### What the task asks
Please repeat the listing below in its entirety, exactly.

### Available data
◇ ◇ ◇ ◇

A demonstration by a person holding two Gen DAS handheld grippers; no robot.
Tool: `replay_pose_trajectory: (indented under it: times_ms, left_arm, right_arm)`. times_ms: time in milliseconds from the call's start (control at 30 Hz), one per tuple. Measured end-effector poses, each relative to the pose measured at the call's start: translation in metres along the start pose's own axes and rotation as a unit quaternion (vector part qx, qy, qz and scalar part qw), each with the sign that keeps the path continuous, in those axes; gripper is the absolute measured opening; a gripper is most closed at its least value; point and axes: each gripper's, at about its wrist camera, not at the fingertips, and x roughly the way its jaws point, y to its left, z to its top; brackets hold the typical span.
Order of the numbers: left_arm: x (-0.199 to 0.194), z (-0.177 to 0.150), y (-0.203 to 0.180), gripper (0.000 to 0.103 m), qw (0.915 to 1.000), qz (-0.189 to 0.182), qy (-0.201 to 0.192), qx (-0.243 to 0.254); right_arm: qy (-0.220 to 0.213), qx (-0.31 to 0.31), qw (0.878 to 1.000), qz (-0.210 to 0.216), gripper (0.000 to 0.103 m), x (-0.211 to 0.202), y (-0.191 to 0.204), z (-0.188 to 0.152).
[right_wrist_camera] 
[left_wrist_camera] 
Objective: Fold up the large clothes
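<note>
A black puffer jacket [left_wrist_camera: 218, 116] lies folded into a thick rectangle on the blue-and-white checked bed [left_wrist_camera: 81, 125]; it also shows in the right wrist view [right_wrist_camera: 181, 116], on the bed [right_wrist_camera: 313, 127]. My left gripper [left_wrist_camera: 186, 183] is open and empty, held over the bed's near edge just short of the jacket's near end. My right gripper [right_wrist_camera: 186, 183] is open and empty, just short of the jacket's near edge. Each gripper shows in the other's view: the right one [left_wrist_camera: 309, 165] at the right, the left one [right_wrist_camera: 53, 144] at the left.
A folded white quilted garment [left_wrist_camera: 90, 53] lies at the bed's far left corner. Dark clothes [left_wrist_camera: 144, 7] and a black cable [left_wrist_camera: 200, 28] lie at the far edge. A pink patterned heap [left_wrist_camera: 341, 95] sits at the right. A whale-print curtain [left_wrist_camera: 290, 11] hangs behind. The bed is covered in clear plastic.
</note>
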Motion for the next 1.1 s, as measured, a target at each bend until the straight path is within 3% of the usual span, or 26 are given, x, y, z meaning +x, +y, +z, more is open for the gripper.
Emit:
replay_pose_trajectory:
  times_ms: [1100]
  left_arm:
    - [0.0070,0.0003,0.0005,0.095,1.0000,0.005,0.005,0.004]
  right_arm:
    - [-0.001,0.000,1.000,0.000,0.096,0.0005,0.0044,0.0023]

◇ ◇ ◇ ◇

### Solution for this exercise
A demonstration by a person holding two Gen DAS handheld grippers; no robot.
Tool: `replay_pose_trajectory: (indented under it: times_ms, left_arm, right_arm)`. times_ms: time in milliseconds from the call's start (control at 30 Hz), one per tuple. Measured end-effector poses, each relative to the pose measured at the call's start: translation in metres along the start pose's own axes and rotation as a unit quaternion (vector part qx, qy, qz and scalar part qw), each with the sign that keeps the path continuous, in those axes; gripper is the absolute measured opening; a gripper is most closed at its least value; point and axes: each gripper's, at about its wrist camera, not at the fingertips, and x roughly the way its jaws point, y to its left, z to its top; brackets hold the typical span.
Order of the numbers: left_arm: x (-0.199 to 0.194), z (-0.177 to 0.150), y (-0.203 to 0.180), gripper (0.000 to 0.103 m), qw (0.915 to 1.000), qz (-0.189 to 0.182), qy (-0.201 to 0.192), qx (-0.243 to 0.254); right_arm: qy (-0.220 to 0.213), qx (-0.31 to 0.31), qw (0.878 to 1.000), qz (-0.210 to 0.216), gripper (0.000 to 0.103 m), x (-0.211 to 0.202), y (-0.191 to 0.204), z (-0.188 to 0.152).
[right_wrist_camera] 
[left_wrist_camera] 
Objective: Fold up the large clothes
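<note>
A black puffer jacket [left_wrist_camera: 218, 116] lies folded into a thick rectangle on the blue-and-white checked bed [left_wrist_camera: 81, 125]; it also shows in the right wrist view [right_wrist_camera: 181, 116], on the bed [right_wrist_camera: 313, 127]. My left gripper [left_wrist_camera: 186, 183] is open and empty, held over the bed's near edge just short of the jacket's near end. My right gripper [right_wrist_camera: 186, 183] is open and empty, just short of the jacket's near edge. Each gripper shows in the other's view: the right one [left_wrist_camera: 309, 165] at the right, the left one [right_wrist_camera: 53, 144] at the left.
A folded white quilted garment [left_wrist_camera: 90, 53] lies at the bed's far left corner. Dark clothes [left_wrist_camera: 144, 7] and a black cable [left_wrist_camera: 200, 28] lie at the far edge. A pink patterned heap [left_wrist_camera: 341, 95] sits at the right. A whale-print curtain [left_wrist_camera: 290, 11] hangs behind. The bed is covered in clear plastic.
</note>
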Motion for the next 1.1 s, as measured, a target at each bend until the straight path is within 3% of the usual span, or 26 are given, x, y, z meaning +x, +y, +z, more is open for the gripper.
Emit:
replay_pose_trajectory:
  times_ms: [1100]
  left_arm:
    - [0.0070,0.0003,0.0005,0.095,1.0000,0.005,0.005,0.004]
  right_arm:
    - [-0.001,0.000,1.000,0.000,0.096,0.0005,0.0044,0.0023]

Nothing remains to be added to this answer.